RMT union demands Southern executives' sickness records amid staff dispute

Updated

A rail union is demanding to see the personal sickness, pay and perks records of senior bosses on Southern Rail as a bitter dispute over staffing worsened.

The Rail, Maritime and Transport union accused the train operator of "coming within an inch" of releasing the personal medical records of its frontline staff as part of their justification for a series of cancellations.

Southern, owned by Govia Thameslink Railway, said on Wednesday that train conductors have called in sick more than 1,000 times in a month, leading to cancellation of services.

The union said the figures were "pure fiction" that bear no ?relation to what workers were reporting on the ground.

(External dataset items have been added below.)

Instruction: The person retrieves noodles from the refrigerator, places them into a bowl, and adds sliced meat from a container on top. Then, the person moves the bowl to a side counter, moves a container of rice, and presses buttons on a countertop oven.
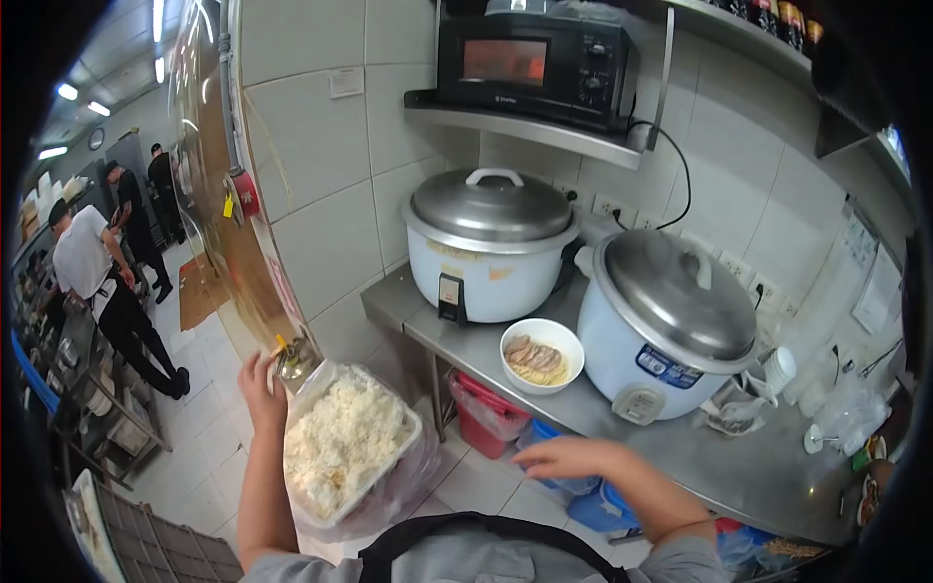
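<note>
My left hand (262, 391) is raised beside a clear plastic tub (416, 432), its fingers apart and nothing seen in them. The tub is heaped with white crumbly food (340, 437); whether this is rice or breadcrumbs I cannot tell. Just behind that hand sits a brass-coloured metal fitting (295, 361) with a yellow part. My right hand (566, 457) hovers in front of the steel counter, fingers stretched out, holding nothing. Nearest to it on the counter stands a white bowl (542, 387) with yellow noodles and sliced meat.
Two large lidded rice cookers (486, 257) (646, 335) occupy the steel counter (777, 466). Above them a black microwave (535, 73) sits lit on a shelf. Red (486, 413) and blue (598, 510) bins stand below the counter. Several people (92, 253) are at the far left.
</note>
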### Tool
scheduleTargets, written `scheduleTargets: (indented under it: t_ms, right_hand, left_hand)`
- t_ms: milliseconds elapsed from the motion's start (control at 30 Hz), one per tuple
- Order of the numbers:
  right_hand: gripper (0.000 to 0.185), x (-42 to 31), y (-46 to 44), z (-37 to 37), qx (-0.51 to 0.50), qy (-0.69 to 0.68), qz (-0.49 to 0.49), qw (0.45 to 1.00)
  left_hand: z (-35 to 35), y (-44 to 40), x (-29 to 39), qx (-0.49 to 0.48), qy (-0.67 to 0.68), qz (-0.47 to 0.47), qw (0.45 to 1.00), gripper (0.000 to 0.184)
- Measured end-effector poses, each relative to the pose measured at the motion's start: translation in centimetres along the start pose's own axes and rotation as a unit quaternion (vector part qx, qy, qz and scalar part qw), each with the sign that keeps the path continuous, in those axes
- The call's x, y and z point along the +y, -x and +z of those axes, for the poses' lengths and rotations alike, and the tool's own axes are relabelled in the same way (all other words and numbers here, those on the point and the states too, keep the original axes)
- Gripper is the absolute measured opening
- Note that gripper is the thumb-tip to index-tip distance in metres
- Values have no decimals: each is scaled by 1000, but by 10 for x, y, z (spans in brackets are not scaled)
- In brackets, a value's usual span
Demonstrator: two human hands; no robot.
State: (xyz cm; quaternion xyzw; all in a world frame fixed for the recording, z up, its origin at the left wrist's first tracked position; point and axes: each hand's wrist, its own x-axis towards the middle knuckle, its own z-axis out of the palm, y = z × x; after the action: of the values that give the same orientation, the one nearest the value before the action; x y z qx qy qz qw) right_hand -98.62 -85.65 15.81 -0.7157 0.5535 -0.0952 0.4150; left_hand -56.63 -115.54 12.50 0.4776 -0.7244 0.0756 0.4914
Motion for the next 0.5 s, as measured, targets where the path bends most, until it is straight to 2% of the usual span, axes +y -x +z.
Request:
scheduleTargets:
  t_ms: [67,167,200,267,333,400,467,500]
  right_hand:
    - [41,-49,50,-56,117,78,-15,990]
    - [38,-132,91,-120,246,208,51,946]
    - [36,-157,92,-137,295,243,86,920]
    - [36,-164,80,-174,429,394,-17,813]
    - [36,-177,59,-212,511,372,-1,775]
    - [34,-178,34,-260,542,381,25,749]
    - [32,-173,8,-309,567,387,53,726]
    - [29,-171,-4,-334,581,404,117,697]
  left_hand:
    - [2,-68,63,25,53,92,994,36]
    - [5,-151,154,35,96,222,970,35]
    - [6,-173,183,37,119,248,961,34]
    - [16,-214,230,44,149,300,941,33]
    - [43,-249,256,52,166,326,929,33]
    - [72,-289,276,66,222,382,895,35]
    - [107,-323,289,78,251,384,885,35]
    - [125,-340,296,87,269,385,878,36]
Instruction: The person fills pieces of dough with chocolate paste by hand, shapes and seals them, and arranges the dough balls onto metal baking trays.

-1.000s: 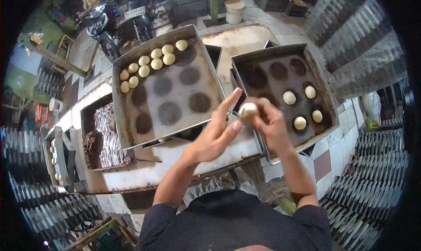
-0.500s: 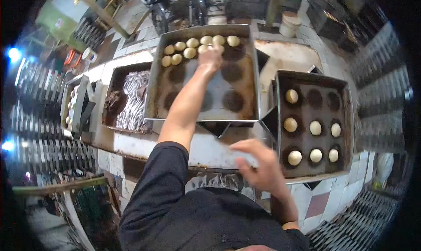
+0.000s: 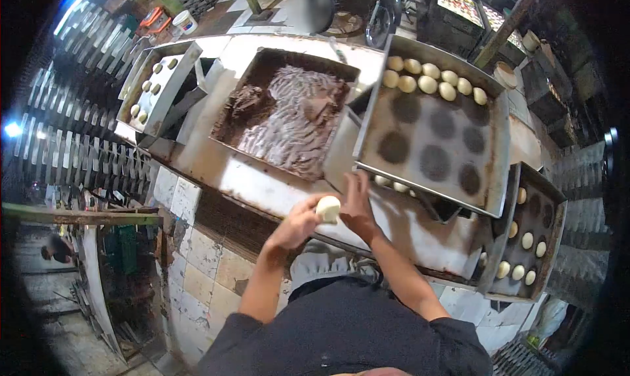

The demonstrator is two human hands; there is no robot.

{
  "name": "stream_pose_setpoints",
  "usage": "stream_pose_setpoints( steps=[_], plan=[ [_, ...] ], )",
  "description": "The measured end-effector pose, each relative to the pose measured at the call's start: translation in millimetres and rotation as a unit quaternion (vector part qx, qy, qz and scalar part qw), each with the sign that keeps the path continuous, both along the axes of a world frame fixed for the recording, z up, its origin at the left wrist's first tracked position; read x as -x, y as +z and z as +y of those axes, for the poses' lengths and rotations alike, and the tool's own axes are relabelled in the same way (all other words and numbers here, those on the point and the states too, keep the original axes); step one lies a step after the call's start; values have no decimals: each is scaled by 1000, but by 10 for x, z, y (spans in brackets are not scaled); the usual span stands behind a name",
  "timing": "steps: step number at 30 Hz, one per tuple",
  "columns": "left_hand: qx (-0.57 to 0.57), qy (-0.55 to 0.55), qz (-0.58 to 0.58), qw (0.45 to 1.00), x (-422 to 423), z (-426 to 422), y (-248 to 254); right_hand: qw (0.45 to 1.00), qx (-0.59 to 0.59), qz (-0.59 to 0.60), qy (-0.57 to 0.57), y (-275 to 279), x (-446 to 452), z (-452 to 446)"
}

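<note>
My left hand (image 3: 296,225) holds a pale dough ball (image 3: 328,207) between thumb and fingers, in front of my body above the table's near edge. Close to the ball's right side is my right hand (image 3: 357,208), fingers stretched upward and slightly blurred; whether it touches the dough is unclear. Ahead and to the right, a large metal tray (image 3: 426,191) carries two rows of dough balls (image 3: 428,84) along its far side, with dark round marks on its base. A dark-edged tray (image 3: 262,163) ahead holds brown and greyish ridged paste (image 3: 289,120).
A lower tray (image 3: 558,235) at right holds several spaced dough balls (image 3: 527,240). More dough balls show beneath the large tray's near edge. At far left stands another tray (image 3: 141,140) with small pieces. The white tabletop (image 3: 256,182) ends close to my body.
My left hand has come back from the large tray's dough rows and now holds a dough ball before me. My right hand has moved beside it. The view has turned left.
</note>
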State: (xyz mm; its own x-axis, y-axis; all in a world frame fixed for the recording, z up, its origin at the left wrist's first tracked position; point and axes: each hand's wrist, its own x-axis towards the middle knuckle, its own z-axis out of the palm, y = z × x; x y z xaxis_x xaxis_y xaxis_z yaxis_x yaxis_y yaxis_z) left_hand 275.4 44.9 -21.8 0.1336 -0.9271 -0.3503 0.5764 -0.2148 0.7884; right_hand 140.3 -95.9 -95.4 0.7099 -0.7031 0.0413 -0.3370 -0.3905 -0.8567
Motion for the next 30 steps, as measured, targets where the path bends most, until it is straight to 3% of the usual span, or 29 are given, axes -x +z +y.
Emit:
stream_pose_setpoints(
  steps=[2,6,8,10,14,20,22,24,27,28,29,30],
  plan=[
    [-13,35,81,996,-277,422,-163,996,30,0,-85,-256,-223,157],
    [6,19,154,988,-976,799,-389,988,81,42,-124,-270,-362,392],
    [44,67,143,987,-1330,742,-184,988,-8,66,-139,-290,-447,521],
    [77,98,114,986,-1662,689,-163,982,-22,65,-174,-186,-622,499],
    [149,131,135,971,-2077,492,-117,965,140,96,-199,323,-1308,4],
    [105,128,97,981,-2154,524,-261,905,275,251,-206,241,-2108,-956],
    [92,137,102,981,-2127,636,-352,907,270,260,-192,251,-2088,-906],
    [-8,142,91,986,-2099,698,-407,908,265,269,-179,256,-2028,-777],
    [-33,126,57,990,-1994,565,-654,923,235,272,-139,272,-1833,-537],
    [-45,116,39,991,-1946,476,-686,966,50,215,-134,348,-1789,-443],
    [-60,111,47,991,-1906,355,-666,971,-138,149,-125,432,-1758,-332],
    [-60,110,48,991,-1854,229,-676,938,-319,76,-110,492,-1733,-213]
  ],
)
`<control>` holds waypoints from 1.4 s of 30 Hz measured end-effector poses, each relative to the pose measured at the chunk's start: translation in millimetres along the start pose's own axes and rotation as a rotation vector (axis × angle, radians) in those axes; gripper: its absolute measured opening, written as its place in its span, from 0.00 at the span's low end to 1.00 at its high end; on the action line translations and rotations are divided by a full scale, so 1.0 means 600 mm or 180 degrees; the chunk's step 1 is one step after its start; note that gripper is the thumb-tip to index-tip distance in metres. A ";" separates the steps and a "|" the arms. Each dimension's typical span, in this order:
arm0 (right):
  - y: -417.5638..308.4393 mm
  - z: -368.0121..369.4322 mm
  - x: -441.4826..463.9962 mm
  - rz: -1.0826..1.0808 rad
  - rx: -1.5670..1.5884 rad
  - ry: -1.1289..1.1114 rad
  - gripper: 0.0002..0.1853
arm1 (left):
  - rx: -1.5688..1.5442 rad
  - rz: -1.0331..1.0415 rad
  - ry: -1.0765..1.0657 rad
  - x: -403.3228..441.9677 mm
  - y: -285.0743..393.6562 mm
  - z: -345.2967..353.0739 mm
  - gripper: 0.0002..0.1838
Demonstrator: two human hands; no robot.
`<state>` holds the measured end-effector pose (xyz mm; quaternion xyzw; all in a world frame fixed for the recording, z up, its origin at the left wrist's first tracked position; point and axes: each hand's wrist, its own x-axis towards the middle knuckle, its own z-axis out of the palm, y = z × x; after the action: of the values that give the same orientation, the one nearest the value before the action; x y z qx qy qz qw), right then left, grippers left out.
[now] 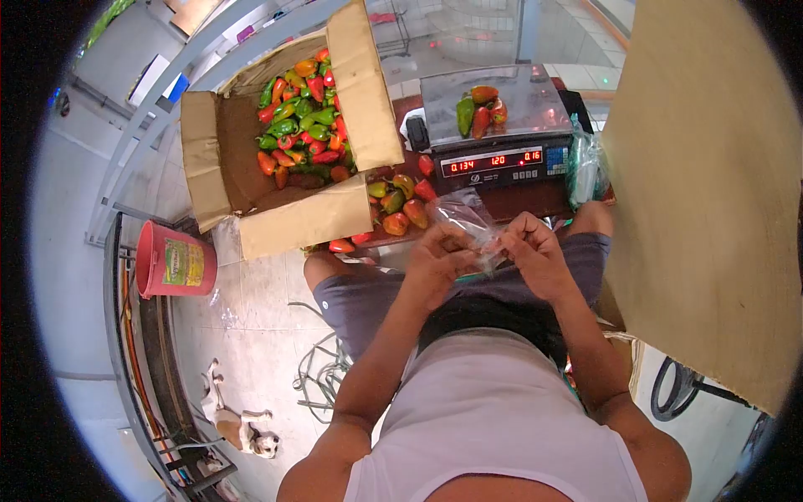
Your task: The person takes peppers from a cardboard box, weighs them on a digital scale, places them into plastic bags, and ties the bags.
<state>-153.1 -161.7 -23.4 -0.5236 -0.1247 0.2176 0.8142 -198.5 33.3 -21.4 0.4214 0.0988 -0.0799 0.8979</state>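
Note:
Between my two hands, above my lap, is a clear plastic bag (470,216). My left hand (438,264) pinches one side of it and my right hand (535,255) pinches the other. Just beyond the bag stands a digital scale (502,163) with red lit digits. Several red, orange and green peppers (481,113) rest on its metal plate. Left of the bag, loose peppers (397,203) lie on the dark red table beside the scale. An open cardboard box (305,219) tilts toward me with many red and green peppers inside.
A red bucket (176,261) stands on the floor at the left. A dog (238,422) lies on the tiles below it, near a coiled green hose (322,376). Large cardboard (703,192) rises on my right. A rolled bundle of plastic bags (585,171) sits beside the scale.

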 end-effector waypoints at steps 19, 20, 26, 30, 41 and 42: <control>0.026 -0.046 0.028 -0.0703 -0.2187 0.1065 0.06 | 0.1657 0.0676 0.0418 0.005 -0.044 -0.001 0.05; 0.040 -0.056 0.033 -0.0581 -0.1602 0.1090 0.07 | 0.2258 0.0853 0.0561 0.014 -0.049 -0.019 0.05; 0.014 -0.001 0.008 0.1074 0.2134 0.0528 0.09 | -0.0296 -0.0355 0.0908 0.047 -0.037 -0.040 0.03; 0.037 -0.037 0.014 -0.0399 -0.2997 0.0797 0.12 | -0.1211 -0.0538 -0.0763 0.031 -0.044 -0.070 0.05; 0.055 -0.052 0.013 0.1057 0.1866 0.0116 0.17 | -0.1075 -0.0570 0.0536 0.054 -0.052 -0.051 0.15; 0.041 -0.048 0.008 0.1125 0.1833 0.0033 0.18 | -0.1163 -0.0595 0.0513 0.049 -0.044 -0.039 0.15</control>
<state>-141.8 -173.8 -57.8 -0.2868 0.0387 0.3790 0.8790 -178.4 33.0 -62.6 0.2458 0.2217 -0.1096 0.9373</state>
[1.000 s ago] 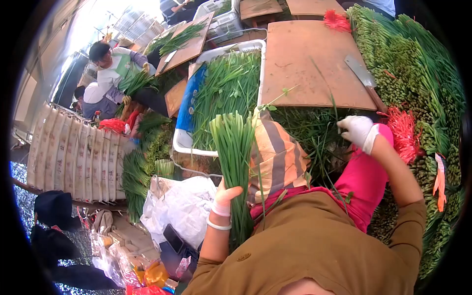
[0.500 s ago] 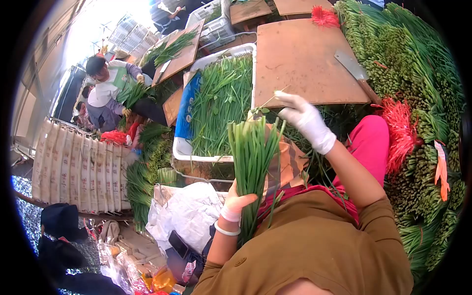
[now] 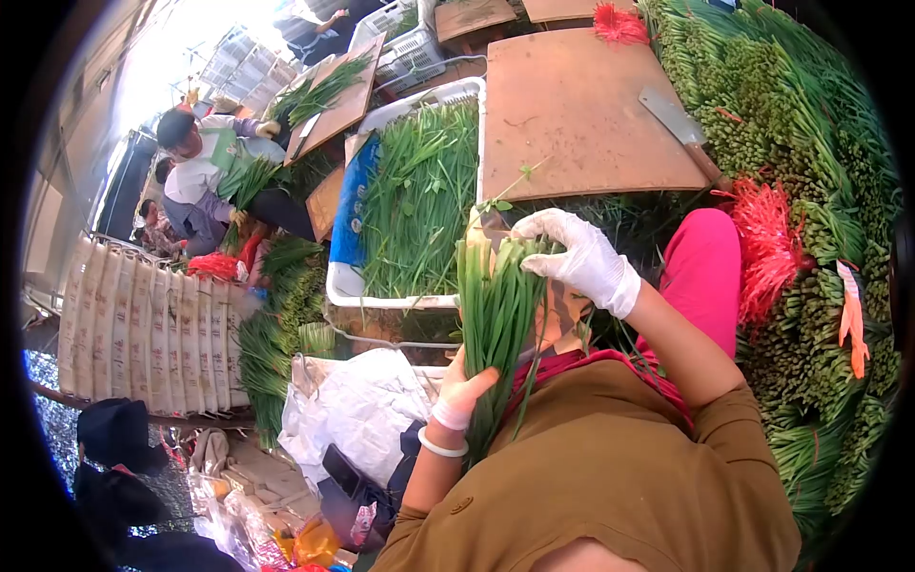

The union claimed GTR is deliberately under-staffing services so it can cancel them at the last minute and try to blame the workforce.

RMT general secretary Mick Cash said: "In my 35 years in the trade union movement I have never before come across a train company that has such a raw and vicious hatred of its frontline workforce.

"These top bosses at French-owned GTR should release their own personal sickness, pay and perks records so that the public can judge their performance in the glare of publicity rather than these jokers taking pot shots at their safety-critical workforce anonymously from the shadows.

"Anyone who uses Southern/GTR services knows that daily cancellations were a way of life long before the current dispute.

"The company have now resorted to running services deliberately short staffed so that they can knock lumps out of the workforce when they are inevitably pulled. They are a disgrace and they have chosen to go to war with their staff and passengers instead of getting on with running a safe and reliable railway."

The union is in dispute with Southern over the role of conductors which has led to strikes.